There are two significant traits that I lack which prevent me from being a really good baker: patience and attention to detail. Don’t get me wrong, I enjoy baking from time to time. I always get the urge to bake something yummy when the weather changes or when a party is coming up. My preference is to cook something for dinner.
Baking requires exact measurements and measurements as precise as quarter teaspoons. Cooking is a handful of this and measuring “to taste”, which is much easier and more appealing for me. If you mess up the ratios while baking, you can have flat cakes or cookies that are too dense. Not so with cooking. Too much or too little of something usually doesn’t yield anything awful unless it to the extreme.
I admire bakers. Everything they create seems so effortless. And usually baked goods are so pretty! That is the best part of baking. I love rows of chocolate cookies all lined up on the cooling rack like little soldiers. Or when you peek into the oven and see the cake rising proud above the pan.
Baking typically requires decorating which is my other downfall - no attention to detail. (This skill I lack also explains why I can’t stand scrapbooking.) Sure you can eat a cake with frosting slopped on but a cake on a plate with globs of frosting coated in a dusting of cake crumbs doesn’t look very nice. Baking yummy treats and making them pretty is tedious and time-consuming. My back starts hurting as I hunch over cupcakes painstakingly applying icing only to have them look like they came out of an Easy Bake Oven. You know, the toy we had as kids where we baked cakes in an oven that used a light bulb as the heat source.
I think the ultimate goal of bakers is to create a product that tastes homemade but looks professional. I subscribe to several baking blogs and love how each one posts pictures of the final product. For our family reunion last week I decided to bake sugar cookies so I could cut them in summer shapes like I did for our wedding reception five years ago. I made a huge batch and was really disappointed in the results. Now I think it is because I don't care for sugar cookies. I prefer shortbread and the cookies I made before were more shortbread-like. These cookies had an odd texture on the top and the glaze I made was sickly sweet and just gross. Bill suggested I frost them but I remained unconvinced. I made up some frosting and just went to town, fully anticipating that I would throw them all away.

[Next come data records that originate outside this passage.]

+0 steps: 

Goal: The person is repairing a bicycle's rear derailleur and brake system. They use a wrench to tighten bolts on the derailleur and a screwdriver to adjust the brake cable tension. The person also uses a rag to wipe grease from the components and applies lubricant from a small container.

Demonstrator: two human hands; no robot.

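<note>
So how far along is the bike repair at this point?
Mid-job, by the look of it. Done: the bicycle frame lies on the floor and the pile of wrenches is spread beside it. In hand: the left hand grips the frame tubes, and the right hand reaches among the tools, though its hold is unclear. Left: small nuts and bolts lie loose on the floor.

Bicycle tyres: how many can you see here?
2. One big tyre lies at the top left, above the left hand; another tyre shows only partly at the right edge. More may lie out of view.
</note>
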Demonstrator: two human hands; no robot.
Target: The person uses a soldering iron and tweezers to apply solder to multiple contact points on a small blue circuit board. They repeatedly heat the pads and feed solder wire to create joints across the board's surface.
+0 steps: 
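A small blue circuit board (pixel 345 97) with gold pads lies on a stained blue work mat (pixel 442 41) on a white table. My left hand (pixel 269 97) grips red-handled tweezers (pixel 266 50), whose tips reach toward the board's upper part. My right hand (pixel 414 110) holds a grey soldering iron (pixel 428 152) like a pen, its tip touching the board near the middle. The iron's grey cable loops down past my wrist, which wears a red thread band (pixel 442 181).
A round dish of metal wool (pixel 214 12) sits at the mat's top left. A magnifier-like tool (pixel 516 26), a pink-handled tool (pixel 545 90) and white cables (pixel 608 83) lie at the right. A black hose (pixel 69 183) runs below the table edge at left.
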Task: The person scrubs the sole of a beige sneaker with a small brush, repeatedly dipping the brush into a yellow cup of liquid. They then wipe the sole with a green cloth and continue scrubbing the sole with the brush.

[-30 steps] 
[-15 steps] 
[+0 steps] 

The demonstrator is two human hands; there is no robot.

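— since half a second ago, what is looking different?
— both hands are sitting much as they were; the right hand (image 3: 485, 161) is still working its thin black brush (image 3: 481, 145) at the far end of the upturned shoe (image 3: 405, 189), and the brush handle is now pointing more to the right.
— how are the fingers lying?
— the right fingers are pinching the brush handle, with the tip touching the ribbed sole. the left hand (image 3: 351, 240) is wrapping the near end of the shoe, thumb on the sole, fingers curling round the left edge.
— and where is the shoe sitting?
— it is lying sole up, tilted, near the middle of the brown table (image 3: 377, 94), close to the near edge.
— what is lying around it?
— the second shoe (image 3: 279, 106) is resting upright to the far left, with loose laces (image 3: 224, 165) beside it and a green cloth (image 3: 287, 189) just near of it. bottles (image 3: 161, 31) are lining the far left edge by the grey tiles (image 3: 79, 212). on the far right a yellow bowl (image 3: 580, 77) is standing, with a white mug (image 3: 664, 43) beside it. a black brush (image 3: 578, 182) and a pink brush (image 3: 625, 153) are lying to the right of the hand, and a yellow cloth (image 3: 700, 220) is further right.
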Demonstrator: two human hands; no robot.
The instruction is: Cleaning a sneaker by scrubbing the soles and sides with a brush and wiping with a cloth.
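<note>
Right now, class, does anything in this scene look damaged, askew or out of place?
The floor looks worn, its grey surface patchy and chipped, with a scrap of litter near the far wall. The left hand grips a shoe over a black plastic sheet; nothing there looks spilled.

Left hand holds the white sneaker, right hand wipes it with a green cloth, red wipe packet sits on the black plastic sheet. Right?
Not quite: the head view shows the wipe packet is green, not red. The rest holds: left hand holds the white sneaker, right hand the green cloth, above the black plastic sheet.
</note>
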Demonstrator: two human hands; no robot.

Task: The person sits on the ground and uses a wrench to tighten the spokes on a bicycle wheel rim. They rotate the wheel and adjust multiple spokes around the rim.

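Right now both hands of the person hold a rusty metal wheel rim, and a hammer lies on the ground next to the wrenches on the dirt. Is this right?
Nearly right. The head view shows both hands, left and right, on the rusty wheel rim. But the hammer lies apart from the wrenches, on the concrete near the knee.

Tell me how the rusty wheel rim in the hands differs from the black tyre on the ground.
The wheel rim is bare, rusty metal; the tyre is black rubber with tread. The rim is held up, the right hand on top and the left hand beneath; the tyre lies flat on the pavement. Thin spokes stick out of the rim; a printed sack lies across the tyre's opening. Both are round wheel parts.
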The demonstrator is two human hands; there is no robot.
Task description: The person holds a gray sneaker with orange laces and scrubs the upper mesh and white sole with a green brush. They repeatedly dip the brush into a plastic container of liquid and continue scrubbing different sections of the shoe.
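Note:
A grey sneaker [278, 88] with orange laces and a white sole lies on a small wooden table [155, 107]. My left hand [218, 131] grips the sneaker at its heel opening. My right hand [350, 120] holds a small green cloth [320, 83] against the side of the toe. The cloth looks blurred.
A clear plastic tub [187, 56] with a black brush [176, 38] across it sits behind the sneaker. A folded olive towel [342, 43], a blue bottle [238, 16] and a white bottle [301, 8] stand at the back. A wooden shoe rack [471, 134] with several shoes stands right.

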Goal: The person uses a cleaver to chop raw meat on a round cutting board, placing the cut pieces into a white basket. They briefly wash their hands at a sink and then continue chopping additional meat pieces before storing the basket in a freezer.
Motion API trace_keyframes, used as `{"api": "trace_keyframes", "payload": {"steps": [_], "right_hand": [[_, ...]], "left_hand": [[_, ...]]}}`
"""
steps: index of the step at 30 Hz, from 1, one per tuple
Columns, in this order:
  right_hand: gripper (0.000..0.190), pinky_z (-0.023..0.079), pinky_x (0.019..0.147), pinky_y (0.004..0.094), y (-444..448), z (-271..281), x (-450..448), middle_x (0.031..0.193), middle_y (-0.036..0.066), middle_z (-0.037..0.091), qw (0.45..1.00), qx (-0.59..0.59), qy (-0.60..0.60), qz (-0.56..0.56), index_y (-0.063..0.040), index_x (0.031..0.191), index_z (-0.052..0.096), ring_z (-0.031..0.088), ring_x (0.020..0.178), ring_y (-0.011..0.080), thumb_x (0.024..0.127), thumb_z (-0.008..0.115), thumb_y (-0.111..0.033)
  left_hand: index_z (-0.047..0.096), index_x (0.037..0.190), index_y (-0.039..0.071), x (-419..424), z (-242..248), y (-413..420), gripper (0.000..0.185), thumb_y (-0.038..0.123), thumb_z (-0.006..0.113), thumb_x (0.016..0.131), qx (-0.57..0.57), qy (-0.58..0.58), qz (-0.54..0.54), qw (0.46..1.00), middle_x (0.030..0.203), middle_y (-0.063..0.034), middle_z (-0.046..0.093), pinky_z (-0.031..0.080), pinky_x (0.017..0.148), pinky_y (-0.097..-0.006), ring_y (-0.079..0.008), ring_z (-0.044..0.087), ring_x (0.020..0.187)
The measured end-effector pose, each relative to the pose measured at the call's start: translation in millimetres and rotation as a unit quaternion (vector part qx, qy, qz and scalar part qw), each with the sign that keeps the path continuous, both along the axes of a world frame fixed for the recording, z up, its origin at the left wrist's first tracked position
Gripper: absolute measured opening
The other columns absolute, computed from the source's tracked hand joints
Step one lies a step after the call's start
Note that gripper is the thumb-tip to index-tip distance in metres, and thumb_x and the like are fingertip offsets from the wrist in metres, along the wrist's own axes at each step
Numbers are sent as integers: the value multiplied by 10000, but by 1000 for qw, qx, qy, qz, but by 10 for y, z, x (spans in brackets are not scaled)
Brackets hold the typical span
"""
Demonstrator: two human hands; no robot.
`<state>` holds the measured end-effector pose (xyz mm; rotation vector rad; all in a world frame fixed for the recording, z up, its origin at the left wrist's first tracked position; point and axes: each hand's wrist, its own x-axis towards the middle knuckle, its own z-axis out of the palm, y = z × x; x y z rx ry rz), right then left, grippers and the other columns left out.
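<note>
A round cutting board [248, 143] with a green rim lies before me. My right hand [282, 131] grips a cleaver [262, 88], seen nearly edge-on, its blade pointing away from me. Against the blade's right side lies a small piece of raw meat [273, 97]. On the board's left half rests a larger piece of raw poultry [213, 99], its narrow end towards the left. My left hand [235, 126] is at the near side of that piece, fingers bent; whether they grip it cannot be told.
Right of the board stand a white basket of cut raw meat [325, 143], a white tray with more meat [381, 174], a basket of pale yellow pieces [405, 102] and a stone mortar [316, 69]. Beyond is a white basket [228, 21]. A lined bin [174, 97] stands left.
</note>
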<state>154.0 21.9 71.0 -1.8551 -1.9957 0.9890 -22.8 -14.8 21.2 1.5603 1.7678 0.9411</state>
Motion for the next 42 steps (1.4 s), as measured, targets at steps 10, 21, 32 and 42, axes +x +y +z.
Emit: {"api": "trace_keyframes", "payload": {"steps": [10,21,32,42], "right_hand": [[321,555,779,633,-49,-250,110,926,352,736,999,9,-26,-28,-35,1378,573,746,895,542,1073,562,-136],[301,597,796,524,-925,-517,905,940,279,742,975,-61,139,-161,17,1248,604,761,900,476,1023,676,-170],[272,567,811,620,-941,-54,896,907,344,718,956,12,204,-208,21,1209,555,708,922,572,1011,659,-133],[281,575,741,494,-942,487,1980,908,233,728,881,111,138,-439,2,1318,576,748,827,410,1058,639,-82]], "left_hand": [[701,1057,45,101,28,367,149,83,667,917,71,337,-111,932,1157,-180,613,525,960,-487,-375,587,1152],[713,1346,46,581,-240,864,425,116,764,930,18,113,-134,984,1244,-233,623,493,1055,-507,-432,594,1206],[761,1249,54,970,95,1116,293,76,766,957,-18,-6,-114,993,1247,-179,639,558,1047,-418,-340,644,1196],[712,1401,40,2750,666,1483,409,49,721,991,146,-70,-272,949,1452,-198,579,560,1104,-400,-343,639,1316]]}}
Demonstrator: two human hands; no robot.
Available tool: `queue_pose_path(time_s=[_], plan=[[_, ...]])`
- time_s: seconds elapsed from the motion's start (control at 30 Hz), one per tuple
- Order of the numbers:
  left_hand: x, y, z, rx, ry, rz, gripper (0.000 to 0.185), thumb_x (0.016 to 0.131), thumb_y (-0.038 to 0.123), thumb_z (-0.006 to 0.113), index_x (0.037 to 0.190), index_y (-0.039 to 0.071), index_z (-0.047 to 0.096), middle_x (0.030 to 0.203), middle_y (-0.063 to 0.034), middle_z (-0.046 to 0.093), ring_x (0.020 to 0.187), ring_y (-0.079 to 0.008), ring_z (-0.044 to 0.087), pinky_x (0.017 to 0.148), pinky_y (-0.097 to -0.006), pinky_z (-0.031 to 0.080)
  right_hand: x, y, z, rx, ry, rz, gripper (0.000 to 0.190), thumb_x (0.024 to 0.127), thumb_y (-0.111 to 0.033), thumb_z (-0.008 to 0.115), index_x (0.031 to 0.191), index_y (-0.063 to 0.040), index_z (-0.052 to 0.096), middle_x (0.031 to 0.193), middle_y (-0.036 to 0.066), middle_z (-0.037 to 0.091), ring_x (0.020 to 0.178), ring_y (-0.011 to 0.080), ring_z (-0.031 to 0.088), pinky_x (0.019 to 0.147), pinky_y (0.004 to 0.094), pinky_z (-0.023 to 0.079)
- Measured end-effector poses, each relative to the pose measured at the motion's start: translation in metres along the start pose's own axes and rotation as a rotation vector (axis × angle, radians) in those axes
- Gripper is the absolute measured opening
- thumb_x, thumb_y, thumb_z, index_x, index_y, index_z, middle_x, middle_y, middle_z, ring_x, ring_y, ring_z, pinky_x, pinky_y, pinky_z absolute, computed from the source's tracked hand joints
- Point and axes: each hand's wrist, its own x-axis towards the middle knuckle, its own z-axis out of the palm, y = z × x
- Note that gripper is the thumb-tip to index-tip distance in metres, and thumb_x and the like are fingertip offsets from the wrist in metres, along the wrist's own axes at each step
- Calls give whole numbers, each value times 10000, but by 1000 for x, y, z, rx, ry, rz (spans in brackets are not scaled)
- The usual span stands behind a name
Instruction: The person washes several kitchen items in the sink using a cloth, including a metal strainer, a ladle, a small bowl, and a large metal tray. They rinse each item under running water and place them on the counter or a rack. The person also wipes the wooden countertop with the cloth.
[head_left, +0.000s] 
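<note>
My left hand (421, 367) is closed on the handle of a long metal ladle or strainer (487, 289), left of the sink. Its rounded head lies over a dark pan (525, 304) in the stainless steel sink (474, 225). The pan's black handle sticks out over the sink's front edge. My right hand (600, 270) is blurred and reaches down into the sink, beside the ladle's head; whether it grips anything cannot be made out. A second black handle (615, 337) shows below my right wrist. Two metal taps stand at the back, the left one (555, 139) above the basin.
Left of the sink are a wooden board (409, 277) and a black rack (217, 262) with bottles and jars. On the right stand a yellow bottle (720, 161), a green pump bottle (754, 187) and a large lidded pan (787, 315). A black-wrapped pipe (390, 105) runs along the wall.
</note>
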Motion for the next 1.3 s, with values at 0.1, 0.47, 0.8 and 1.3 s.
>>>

Bill said they were fine with frosting and that they reminded him of the sugar cookies he used to buy at 7-11. Not exactly a compliment in my book, to have something you made compared to the convenience store version, but Bill meant it as high praise so I decided they were okay to serve for the event and frosted and decorated the remaining 4 dozen cookies.
When I was done, I noticed that this was the prefect opportunity to take a picture since they turned out pretty cute.